■ **Task statement**:
Return the data below unchanged. Drop any pictures.

....

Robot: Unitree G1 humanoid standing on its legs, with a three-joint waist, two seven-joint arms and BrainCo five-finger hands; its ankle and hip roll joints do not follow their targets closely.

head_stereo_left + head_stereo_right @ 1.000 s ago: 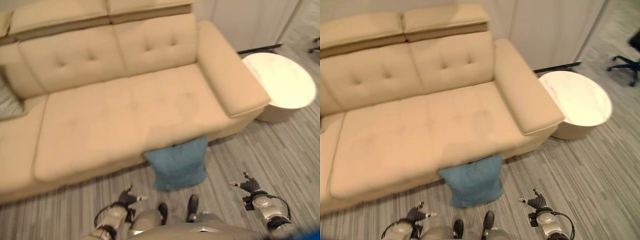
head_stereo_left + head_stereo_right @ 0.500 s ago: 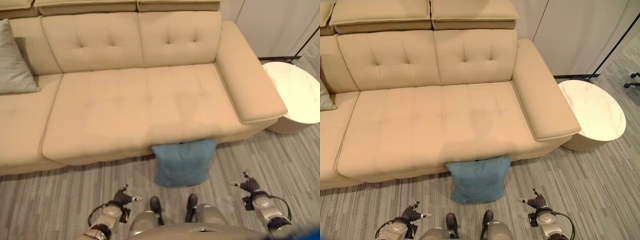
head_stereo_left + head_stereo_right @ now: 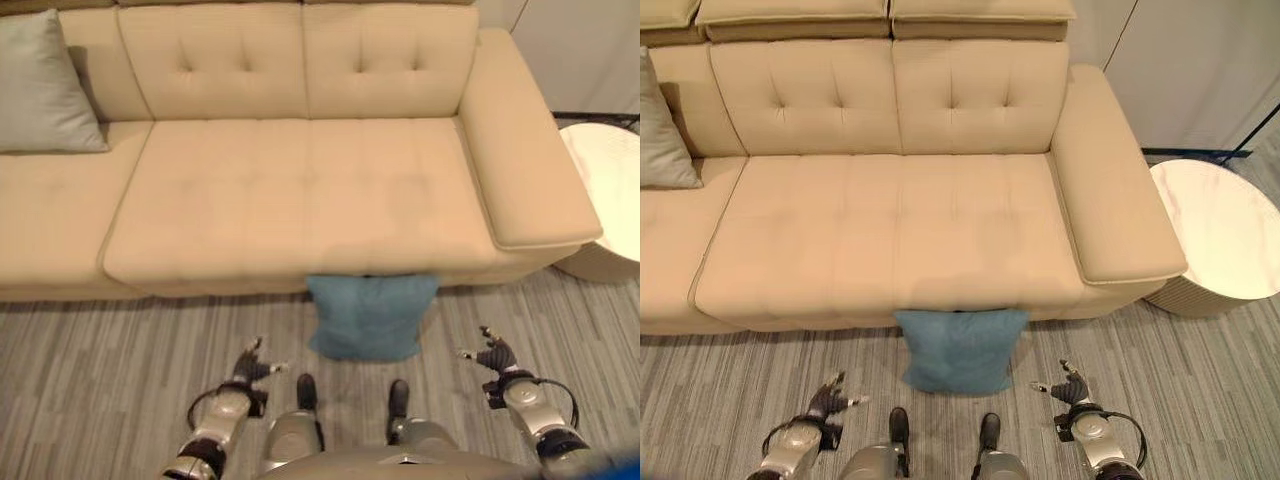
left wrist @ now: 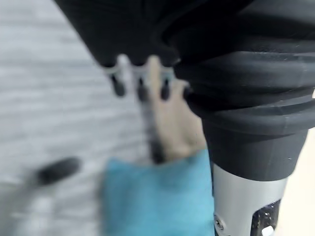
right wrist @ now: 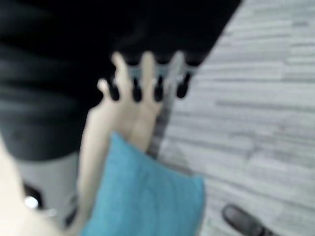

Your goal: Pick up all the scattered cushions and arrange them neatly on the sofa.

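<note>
A teal cushion (image 3: 371, 316) leans on the floor against the front of the beige sofa (image 3: 290, 190), straight ahead of me. A grey cushion (image 3: 42, 82) stands on the sofa's far left seat against the backrest. My left hand (image 3: 250, 372) hangs low at the lower left, fingers straight, holding nothing. My right hand (image 3: 493, 357) hangs low at the lower right, also open and empty. Both hands are short of the teal cushion (image 5: 142, 196), one on each side. The wrist views show the teal cushion (image 4: 157, 196) past straight fingers.
A round white side table (image 3: 1220, 235) stands right of the sofa's arm (image 3: 1110, 190). Grey striped carpet (image 3: 110, 370) covers the floor in front. A pale wall panel (image 3: 1200, 70) rises behind the table.
The whole picture has shifted: the camera swung left, bringing the grey cushion further into view and pushing the side table toward the edge. Both hands stay low and open.
</note>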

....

■ **Reply to the task**:
Robot: Unitree G1 humanoid standing on its legs, with a three-joint waist, two seven-joint arms and BrainCo five-finger hands; its ankle and hip roll joints do not follow their targets closely.

head_stereo_left + head_stereo_right @ 1.000 s ago: 
head_stereo_left + head_stereo_right @ 0.500 s ago: 
head_stereo_left + head_stereo_right @ now: 
left wrist @ now: 
right wrist @ now: 

Your goal: Pick up all the scattered cushions and arrange them neatly on the sofa.

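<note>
A teal cushion (image 3: 371, 316) leans on the floor against the front of the beige sofa (image 3: 290, 190), straight ahead of me. A grey cushion (image 3: 42, 82) stands on the sofa's far left seat against the backrest. My left hand (image 3: 250, 372) hangs low at the lower left, fingers straight, holding nothing. My right hand (image 3: 493, 357) hangs low at the lower right, also open and empty. Both hands are short of the teal cushion (image 5: 142, 196), one on each side. The wrist views show the teal cushion (image 4: 157, 196) past straight fingers.
A round white side table (image 3: 1220, 235) stands right of the sofa's arm (image 3: 1110, 190). Grey striped carpet (image 3: 110, 370) covers the floor in front. A pale wall panel (image 3: 1200, 70) rises behind the table.
The whole picture has shifted: the camera swung left, bringing the grey cushion further into view and pushing the side table toward the edge. Both hands stay low and open.
</note>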

The submitted answer is complete.